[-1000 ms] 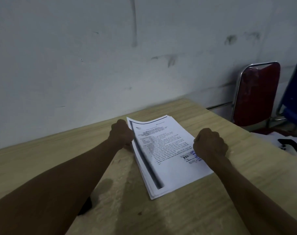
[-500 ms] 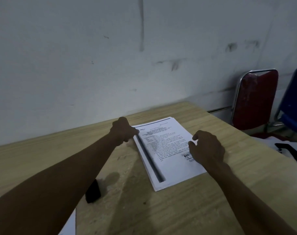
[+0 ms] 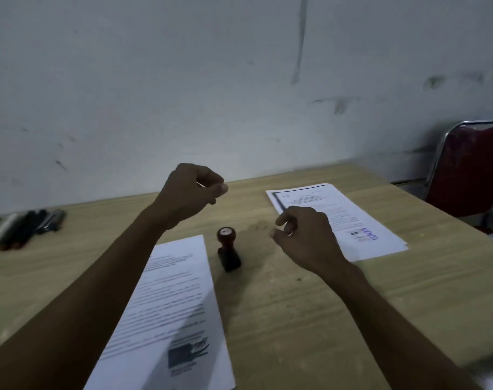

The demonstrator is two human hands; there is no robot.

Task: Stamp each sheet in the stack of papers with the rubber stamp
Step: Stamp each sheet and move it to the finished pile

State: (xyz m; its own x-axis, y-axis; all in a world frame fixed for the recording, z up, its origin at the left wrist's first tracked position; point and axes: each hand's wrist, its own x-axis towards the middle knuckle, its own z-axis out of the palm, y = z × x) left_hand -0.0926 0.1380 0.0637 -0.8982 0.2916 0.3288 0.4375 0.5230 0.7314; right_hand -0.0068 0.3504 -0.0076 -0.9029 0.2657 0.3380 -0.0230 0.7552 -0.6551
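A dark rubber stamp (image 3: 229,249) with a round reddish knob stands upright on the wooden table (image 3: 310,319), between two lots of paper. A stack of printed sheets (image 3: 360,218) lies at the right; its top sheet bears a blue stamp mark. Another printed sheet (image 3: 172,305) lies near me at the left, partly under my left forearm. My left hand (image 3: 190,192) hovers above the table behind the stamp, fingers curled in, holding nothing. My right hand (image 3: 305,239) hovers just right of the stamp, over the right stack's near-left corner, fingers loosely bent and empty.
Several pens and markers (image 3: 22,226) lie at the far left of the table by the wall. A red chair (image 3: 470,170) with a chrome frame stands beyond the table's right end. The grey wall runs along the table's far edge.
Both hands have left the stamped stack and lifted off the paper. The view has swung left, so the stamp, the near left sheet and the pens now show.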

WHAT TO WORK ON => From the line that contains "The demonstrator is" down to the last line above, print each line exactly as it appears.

REPLY TO THE TASK =>
The demonstrator is two human hands; there is no robot.

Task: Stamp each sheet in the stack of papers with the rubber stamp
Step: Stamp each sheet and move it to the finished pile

State: (xyz m; its own x-axis, y-axis; all in a world frame fixed for the recording, z up, its origin at the left wrist's first tracked position; point and axes: each hand's wrist, its own x-axis towards the middle knuckle, its own z-axis out of the palm, y = z × x) left_hand -0.0926 0.1380 0.0637 -0.8982 0.2916 0.3288 0.4375 0.5230 0.7314; right_hand -0.0068 0.3504 -0.0076 -0.9029 0.2657 0.3380 -0.0230 0.7552 -0.6551
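A dark rubber stamp (image 3: 229,249) with a round reddish knob stands upright on the wooden table (image 3: 310,319), between two lots of paper. A stack of printed sheets (image 3: 360,218) lies at the right; its top sheet bears a blue stamp mark. Another printed sheet (image 3: 172,305) lies near me at the left, partly under my left forearm. My left hand (image 3: 190,192) hovers above the table behind the stamp, fingers curled in, holding nothing. My right hand (image 3: 305,239) hovers just right of the stamp, over the right stack's near-left corner, fingers loosely bent and empty.
Several pens and markers (image 3: 22,226) lie at the far left of the table by the wall. A red chair (image 3: 470,170) with a chrome frame stands beyond the table's right end. The grey wall runs along the table's far edge.
Both hands have left the stamped stack and lifted off the paper. The view has swung left, so the stamp, the near left sheet and the pens now show.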

Nothing further is required of this output.